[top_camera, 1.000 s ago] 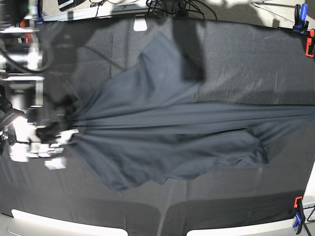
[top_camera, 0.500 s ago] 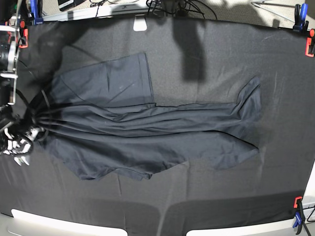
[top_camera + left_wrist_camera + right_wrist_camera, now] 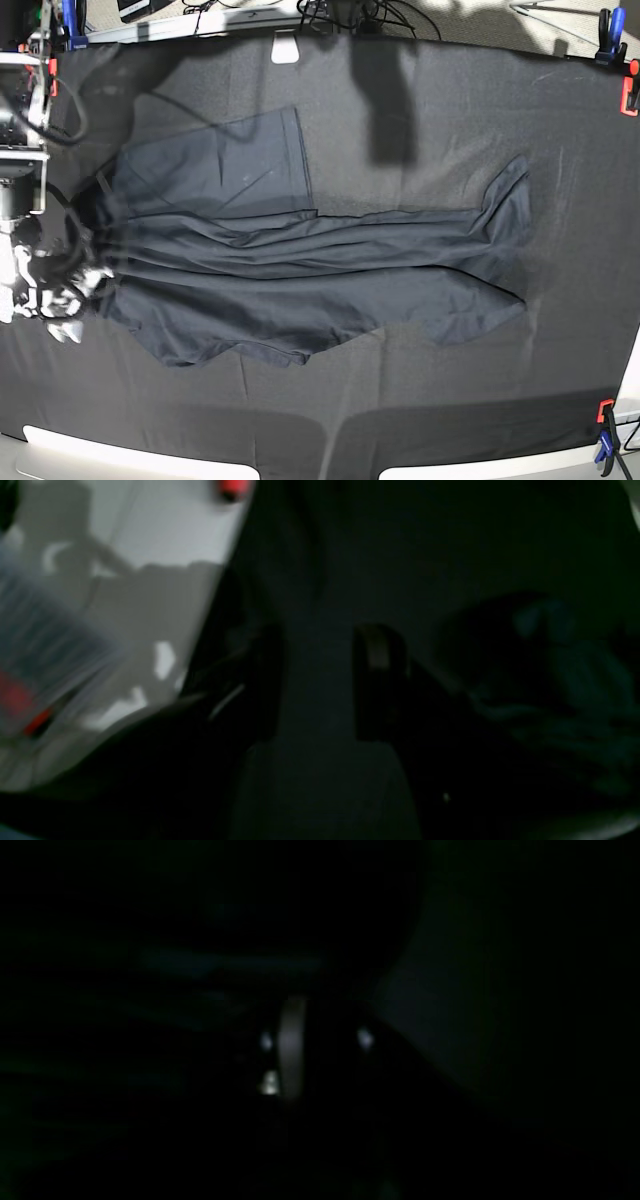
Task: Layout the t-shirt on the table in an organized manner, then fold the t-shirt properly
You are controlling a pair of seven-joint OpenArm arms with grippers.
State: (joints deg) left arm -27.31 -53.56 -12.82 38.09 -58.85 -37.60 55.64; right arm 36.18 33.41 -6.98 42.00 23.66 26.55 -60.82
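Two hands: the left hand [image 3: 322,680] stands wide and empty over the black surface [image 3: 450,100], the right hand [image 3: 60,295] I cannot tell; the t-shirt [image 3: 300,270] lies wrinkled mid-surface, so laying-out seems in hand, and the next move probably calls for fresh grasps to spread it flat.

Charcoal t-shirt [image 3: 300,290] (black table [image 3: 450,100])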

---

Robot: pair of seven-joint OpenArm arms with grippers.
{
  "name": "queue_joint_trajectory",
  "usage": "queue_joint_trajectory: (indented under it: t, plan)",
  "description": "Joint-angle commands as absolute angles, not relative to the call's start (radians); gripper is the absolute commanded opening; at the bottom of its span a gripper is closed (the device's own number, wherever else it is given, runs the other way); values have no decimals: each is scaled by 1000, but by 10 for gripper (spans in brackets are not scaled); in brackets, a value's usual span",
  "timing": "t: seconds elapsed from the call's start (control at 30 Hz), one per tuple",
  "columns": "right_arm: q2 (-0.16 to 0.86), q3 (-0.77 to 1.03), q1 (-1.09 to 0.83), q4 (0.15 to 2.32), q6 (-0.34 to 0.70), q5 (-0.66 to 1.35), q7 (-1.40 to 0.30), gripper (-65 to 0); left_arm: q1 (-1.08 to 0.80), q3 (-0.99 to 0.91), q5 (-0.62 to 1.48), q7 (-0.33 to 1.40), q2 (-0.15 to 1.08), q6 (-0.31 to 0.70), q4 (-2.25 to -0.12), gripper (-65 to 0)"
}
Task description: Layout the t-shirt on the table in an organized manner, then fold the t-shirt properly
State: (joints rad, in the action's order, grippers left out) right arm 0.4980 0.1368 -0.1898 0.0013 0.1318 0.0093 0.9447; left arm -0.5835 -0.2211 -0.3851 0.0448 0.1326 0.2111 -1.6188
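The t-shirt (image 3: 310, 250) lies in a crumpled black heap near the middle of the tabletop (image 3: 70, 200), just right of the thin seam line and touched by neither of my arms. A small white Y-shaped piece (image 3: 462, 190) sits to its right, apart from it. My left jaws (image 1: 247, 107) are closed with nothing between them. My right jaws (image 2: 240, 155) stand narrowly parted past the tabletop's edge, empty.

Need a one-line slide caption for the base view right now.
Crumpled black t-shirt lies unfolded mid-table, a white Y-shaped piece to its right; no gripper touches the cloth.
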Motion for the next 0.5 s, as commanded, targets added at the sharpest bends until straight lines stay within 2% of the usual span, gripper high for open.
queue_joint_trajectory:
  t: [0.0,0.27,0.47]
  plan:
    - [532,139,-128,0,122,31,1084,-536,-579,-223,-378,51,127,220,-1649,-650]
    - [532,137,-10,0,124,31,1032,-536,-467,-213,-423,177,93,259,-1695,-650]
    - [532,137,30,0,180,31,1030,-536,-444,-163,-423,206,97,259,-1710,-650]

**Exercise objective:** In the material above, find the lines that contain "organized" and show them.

**Response for this exercise:**
Task: Layout the t-shirt on the table in an organized manner, then fold the t-shirt properly
Task description: Layout the t-shirt on the table in an organized manner, then fold the t-shirt properly

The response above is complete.